His victim remembered him joking about it before an incident on January 4.
Djani Christopher Brown McNeill (22) appeared for a judge-alone trial before Judge Kevin Phillips on three charges: strangulation, burglary and breaching a protection order.

However, when giving evidence, he told police prosecutor James Collins he had arranged with her to pick up his "favourite singlet".
Counsel Brendan Stephenson asked her why she did not call the police straight away when McNeill arrived, as he was breaching a trespass order.
"He walked straight in and started talking, and I thought things might be different this time, until it wasn’t," she replied.
She described their relationship as more of a sexual arrangement that she had put a stop to when she found out "what sort of person he was".
She testified she went to turn the music up and McNeill wrapped his arm around her neck from behind.
Though she could still breath, she said she struggled to peel his arm back and repeatedly told him to stop.
Once he did, she asked him to leave but he grabbed her from behind again, kissing her on the neck as he did so.
McNeill finally left when she went to call police, though she did have to push him a little, she said.
Judge Phillips said McNeill’s evidence was "an entirely different painting of the same relationship".
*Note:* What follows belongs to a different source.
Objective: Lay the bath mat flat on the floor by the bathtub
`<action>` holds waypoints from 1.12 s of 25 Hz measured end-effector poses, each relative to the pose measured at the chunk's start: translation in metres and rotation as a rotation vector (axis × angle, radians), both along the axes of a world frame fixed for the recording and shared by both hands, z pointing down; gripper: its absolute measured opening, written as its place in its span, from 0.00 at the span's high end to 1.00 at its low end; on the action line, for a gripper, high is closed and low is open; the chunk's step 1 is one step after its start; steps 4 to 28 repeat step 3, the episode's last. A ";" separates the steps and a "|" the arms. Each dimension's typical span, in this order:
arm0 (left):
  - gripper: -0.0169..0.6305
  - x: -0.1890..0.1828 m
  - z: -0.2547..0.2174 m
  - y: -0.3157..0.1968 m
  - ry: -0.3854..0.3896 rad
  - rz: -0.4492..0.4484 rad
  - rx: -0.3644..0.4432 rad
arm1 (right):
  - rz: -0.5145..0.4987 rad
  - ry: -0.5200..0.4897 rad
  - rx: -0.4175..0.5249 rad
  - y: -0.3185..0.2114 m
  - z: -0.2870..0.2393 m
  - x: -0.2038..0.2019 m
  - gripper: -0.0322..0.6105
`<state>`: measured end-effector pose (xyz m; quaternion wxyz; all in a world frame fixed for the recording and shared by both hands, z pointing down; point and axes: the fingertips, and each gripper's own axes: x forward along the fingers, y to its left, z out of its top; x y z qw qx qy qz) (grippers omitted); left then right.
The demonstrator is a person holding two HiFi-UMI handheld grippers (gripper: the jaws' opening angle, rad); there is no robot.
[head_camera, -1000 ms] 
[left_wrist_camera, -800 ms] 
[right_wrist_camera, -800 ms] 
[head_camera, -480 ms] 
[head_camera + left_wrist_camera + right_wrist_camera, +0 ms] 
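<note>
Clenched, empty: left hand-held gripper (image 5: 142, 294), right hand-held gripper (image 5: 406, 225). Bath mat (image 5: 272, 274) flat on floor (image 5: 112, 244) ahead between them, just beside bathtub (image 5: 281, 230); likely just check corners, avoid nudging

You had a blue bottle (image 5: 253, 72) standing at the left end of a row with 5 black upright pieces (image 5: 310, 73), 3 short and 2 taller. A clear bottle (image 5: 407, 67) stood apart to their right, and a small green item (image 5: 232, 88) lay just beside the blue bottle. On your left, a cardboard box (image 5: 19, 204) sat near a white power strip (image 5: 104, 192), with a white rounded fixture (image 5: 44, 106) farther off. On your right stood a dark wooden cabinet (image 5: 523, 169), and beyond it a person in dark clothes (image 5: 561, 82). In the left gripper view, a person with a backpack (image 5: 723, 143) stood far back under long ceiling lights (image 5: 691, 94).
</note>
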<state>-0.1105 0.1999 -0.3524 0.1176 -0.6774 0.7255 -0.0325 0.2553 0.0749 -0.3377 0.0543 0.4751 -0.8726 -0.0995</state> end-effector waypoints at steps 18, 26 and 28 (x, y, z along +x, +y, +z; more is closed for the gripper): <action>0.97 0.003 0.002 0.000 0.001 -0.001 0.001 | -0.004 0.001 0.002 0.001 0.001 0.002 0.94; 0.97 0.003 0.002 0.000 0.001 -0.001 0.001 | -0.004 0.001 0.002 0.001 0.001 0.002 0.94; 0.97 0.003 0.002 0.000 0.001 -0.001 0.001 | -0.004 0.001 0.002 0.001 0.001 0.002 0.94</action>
The defendant viewed it as romantic and said they barely had any problems, despite the trespass and protection orders made against him last year.
"She would get upset, very upset about some thing that never even happened," he said.
After about five minutes of arriving at the address, he said he gave her a hug.
"It was just a hug".
He said he did not apply any force to her neck, nor was there any physical resistance.
They then drank some beer and things started to go downhill when McNeill brought up the fact he had cheated on her a year prior "just to get her upset".
He then told her that was the last time they could talk.
McNeill testified it was then she asked him to leave, which he did after she pushed him a little and went to call the police.
He asked her not to, as he knew he would be arrested.
Judge Phillips found the police had not proven the burglary or strangulation charge as there was not enough evidence.
"It’s a she said, he said sort of case," he said.
He did, however, convict McNeill on the charge of breaching the protection order.
"I am satisfied that something went on in that house that involved the defendant taking hold of her against her wishes".
McNeill was bailed and will be sentenced on August 31.